Timing doesn't have to be hard or subjective, but it does require discipline to work. Imo timing is all about risk/volatility reduction.
I can't formally backtest my timing model because I don't have Goefert's model data. Before I began using Sentimentrader.com I used to track my own sentiment indicators and created models that backtested well. Again, I'm not looking to beat the market through market timing. If my timing model could equal or slightly lag market returns over the long term (at much lower volatility) I'm going to be happy. Outperformance is going to come from selecting superior asset classes via momentum and leverage.

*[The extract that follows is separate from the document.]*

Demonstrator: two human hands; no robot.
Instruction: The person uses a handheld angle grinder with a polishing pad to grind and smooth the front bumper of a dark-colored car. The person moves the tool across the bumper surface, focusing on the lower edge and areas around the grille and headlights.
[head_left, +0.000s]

tomk,you've been at this for long time, diligently. I'm persistent because it fits my head and I've done well so far but know how important a simple doable model is. I agree about mulitple periods. For now, instead of taking averages of multiple periods, even with weightings, I just take one and back test for consisent results. The best performer for that strategy is my position...not the top two or three. Then I select another roc period and backtest that one. The best performer is my position,not the top 2-3. For each group of etfs, I want two to three strategies, at least one with a shorter roc and one with a longer roc.Hence, this is how I end up using multiple periods As for timing, I greatly agree with you. Timing alone will not beat the market, it's just to keep me from the big dump...most times, timing will have me retreat relative to my benchmark. Just my way of preserving capital. One will get hurt, though, by not having a plan of re-entry.
Pardon a modest disagreement Anon 8:14 but successfully avoiding 'big dumps' normally makes beating the market (assuming that's what you want to do) much easier to accomplish even if you do struggle with re-entry points. Back in the late 70's and early 80's, the timer's 'bible' was Norman Fosback's (1976) book, "Stock Market Logic." As I recall one of the first 'exercises' was simply to do some basic math -- e.g., if you went down 15% you had to make nearly 18% just to get back to where you started -- this by way of persuading the reader that avoiding serious losses (Roger's "down a lot") was the first (but not the only) step in making serious risk-adjusted profit possible.
rw...no disagreement...that's what I'm trying to do...accept some loss of opporunity, sometimes more than others in order to avoid money loss. p.s. when the indexes hit the 20ema, or a little sooner, for those that want to buy a little insurance as part of a low volatility port, imho, that would be a good time.